People get intimate in good times and bad, so taking exposure to the leisure hotel industry while values are at all-time lows could be a wise counter-cyclical investment, argues Alchemy Japan, an asset management and advisory firm that operates the country's 10th largest chain of love hotels.
Asset prices are dependent on the availability of leverage - and since banks and finance companies have been reluctant to lend during the financial crisis, property prices have dropped and capitalisation rates (net operating income divided by property price) are at record highs, says Garry Frenklah, Alchemy's Asia ex-Japan representative.
Japanese lenders' innate conservatism means that fewer still are prepared to lend against love hotels, he adds.
As a result, he notes that deals are closing in the 25-30% cap-rate range.

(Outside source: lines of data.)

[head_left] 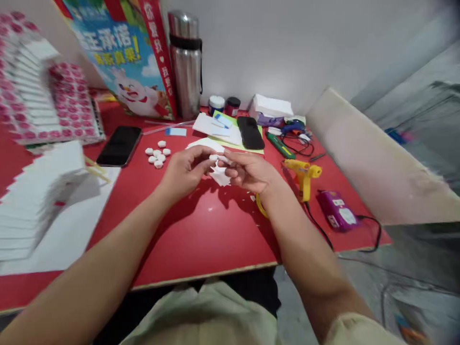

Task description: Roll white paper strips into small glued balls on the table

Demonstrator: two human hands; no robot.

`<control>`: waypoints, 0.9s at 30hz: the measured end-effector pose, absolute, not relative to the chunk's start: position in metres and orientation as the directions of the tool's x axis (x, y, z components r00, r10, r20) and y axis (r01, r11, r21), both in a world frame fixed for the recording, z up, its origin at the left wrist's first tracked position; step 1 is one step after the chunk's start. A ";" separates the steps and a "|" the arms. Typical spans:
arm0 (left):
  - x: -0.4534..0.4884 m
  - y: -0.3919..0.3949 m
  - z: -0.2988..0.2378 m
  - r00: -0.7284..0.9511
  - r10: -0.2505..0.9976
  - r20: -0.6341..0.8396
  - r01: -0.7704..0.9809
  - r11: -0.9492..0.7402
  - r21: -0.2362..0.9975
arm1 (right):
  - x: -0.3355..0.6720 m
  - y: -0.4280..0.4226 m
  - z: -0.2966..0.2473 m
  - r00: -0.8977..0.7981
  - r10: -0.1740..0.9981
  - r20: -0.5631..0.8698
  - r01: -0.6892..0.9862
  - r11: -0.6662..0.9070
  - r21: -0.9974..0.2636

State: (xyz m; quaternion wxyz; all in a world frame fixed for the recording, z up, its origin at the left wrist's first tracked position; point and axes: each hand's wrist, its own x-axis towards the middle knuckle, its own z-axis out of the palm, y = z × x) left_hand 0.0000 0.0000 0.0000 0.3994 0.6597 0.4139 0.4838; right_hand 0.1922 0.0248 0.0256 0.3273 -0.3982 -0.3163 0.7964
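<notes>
Forearms (pixel 118 258) converge over the red table (pixel 201 235), left hand (pixel 185 170) and right hand (pixel 251 173) each pinching the white paper scrap (pixel 220 177).

You get bright, even light from overhead, with soft shadows under your left hand (pixel 185 170) and right hand (pixel 251 173) on the red desk (pixel 201 230), the white paper (pixel 220 178) they pinch nearly washed out, and the frame's edges smeared and bent.
</notes>
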 end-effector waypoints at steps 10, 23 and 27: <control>0.002 0.000 0.001 0.156 0.948 0.276 0.079 -0.291 0.953 | 0.185 0.015 0.023 -0.370 0.903 -0.219 -0.120 -0.280 -0.953; 0.006 -0.002 0.000 0.103 0.984 0.148 -0.136 -0.133 0.982 | 0.179 0.005 0.027 -0.233 0.959 0.164 0.533 0.267 -0.803; 0.008 -0.003 0.002 0.086 0.982 0.168 -0.118 -0.157 0.980 | 0.176 0.004 0.026 -0.253 0.938 0.238 0.590 0.344 -0.730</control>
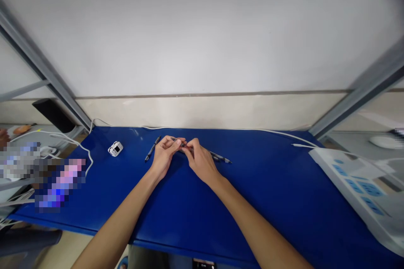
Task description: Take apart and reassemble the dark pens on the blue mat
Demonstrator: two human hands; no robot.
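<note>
Blue sheeting covers the worktop [195, 218] in front of you, which backs onto a plain white wall [202, 29] and stands between two slanted grey metal struts [41, 67].

Your left hand [164, 155] and right hand [201, 162] meet near the far middle of the worktop. Between them you hold a slim dark pen [180, 142], lying roughly level and just above the surface. The fingers [175, 142] of your left hand are closed around its left end. The fingers [191, 148] of your right hand pinch it at a reddish section. Both forearms reach in from the near edge.

A dark pen shaft [221, 158] shows past your right hand, pointing right. You cannot tell whether it is part of the held pen or a separate one lying behind the hand.

A second dark pen [152, 148] lies just left of your left hand, apart from it. Further left sits a small white device [115, 149]. A white cable [221, 129] runs along the back edge. A white panel with blue pads [356, 185] rests at the right end.
</note>
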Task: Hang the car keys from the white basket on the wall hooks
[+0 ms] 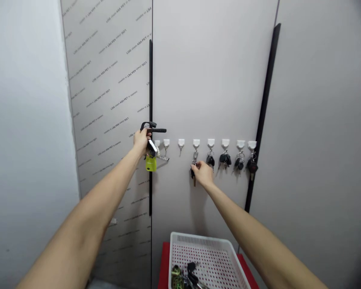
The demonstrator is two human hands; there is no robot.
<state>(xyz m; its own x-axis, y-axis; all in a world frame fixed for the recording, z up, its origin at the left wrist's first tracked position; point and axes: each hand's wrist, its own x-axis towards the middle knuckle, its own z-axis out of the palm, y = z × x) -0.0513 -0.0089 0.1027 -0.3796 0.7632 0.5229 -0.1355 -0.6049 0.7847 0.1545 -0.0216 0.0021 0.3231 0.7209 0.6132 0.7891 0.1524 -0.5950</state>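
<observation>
While the left hand (141,141) grips a black-strapped bunch (152,147) at the left edge of the pale door (213,88), the right hand (203,172) pinches a key set (192,174).
That set hangs by a metal clip (195,155) from a white hook (196,143), roughly midway between the door's left and right edges; other keys (225,159) hang nearer the right edge. Below, more keys (192,273) lie near the left edge of the white basket (216,265), beside a green tangle (177,277).

white wall (24,100) at left; text-printed panel (108,92) beside it; plain pale panels (210,80); black vertical strips (269,80)
</observation>
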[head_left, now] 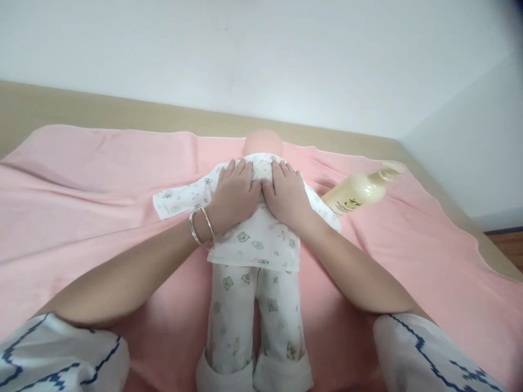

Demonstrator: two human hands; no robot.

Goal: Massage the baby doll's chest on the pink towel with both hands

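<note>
A baby doll [257, 239] in white printed pyjamas lies lengthwise on a pink blanket [81, 185], its bare head [263, 142] at the far end. My left hand [233, 193] lies flat on the doll's upper body, fingers stretched toward the head. Two silver bangles [201, 228] circle that wrist. My right hand [288, 193] rests flat beside it, thumbs nearly touching. Neither hand holds anything.
A cream lotion bottle [359, 193] with a pump top lies on its side on the blanket, just right of the doll. A wooden bed frame [102, 111] runs along the white wall behind. Wood floor shows at the far right.
</note>
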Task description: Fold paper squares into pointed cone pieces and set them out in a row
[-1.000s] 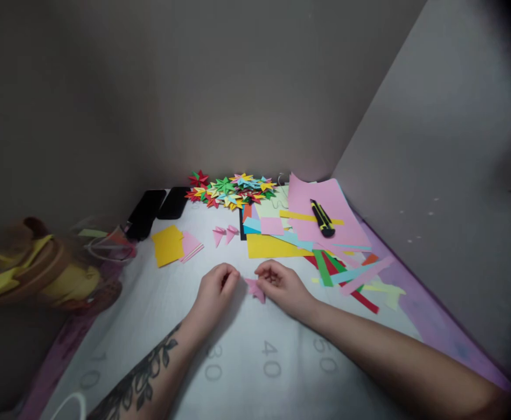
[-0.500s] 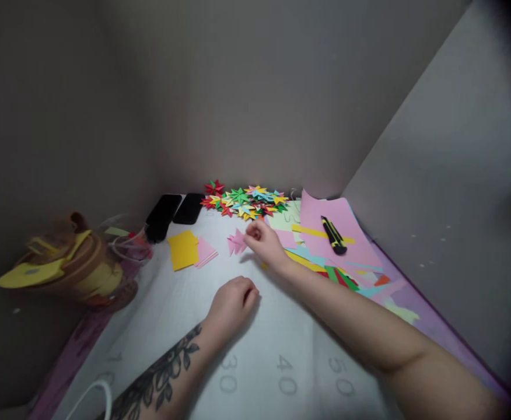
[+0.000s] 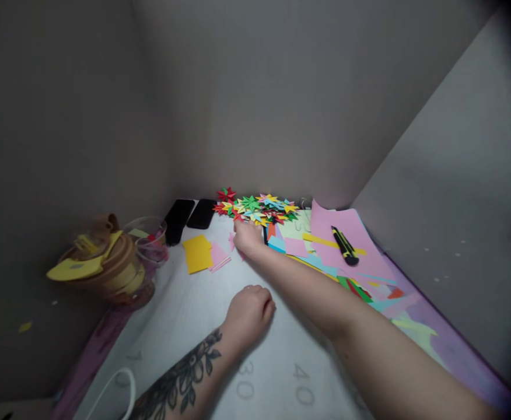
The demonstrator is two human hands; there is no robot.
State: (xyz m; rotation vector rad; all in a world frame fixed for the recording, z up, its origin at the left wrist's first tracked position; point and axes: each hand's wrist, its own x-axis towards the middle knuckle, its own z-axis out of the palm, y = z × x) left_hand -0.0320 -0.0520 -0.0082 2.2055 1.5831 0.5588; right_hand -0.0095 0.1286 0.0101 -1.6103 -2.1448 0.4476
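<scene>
My right hand point(image 3: 247, 238) reaches to the front edge of a pile of folded paper stars point(image 3: 255, 207) in many colours. Its fingers are curled together and point down; whatever lies under the fingertips is hidden. Partly covered by this hand are pink folded paper pieces point(image 3: 231, 240) on the white mat. Nearer to me, my left hand point(image 3: 250, 315) rests closed on the mat, its inside out of sight. A yellow paper square point(image 3: 198, 254) and pink paper squares point(image 3: 220, 255) lie to the left of the right hand.
Two black phones point(image 3: 202, 214) lie at the back left. Beside them stand a clear plastic cup point(image 3: 150, 239) and a brown pot point(image 3: 118, 271) with yellow paper. On the right, a utility knife point(image 3: 345, 245) lies on pink paper point(image 3: 380, 256) among coloured scraps. A white cable point(image 3: 132, 396) loops at front left.
My right hand has moved away from me, from beside the pink folded pieces to the star pile, now covering part of those pieces. The whole view has shifted slightly; my left hand stays closed.
</scene>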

The sale of the Japan Leisure Hotels (JLH) portfolio, the first significant transaction executed since the financial crisis, traded in June last year at 35%, a historic high. By comparison, the typical cap rate for hotel deals in the US is 6-8% at present, notes Frenklah.
The buyer of the JLH assets was able to re-trade two of the hotels within two months of purchase and has recently disposed of a third at rumoured cap rates of 23-25%, says Frenklah, suggesting that cap rates may be coming off their peaks and prices are starting to recover.
However, the deal also demonstrates the perils of getting in at the wrong level. JLH had to sell the portfolio following the exit of its largest shareholder, DKR Oasis, due to the hedge fund's liquidation.
Still, firms such as Orix and Tokyo Star Bank - the sector's biggest lenders - have tentatively started to re-enter the market, adds Frenklah, meaning cap rates are likely to continue to fall.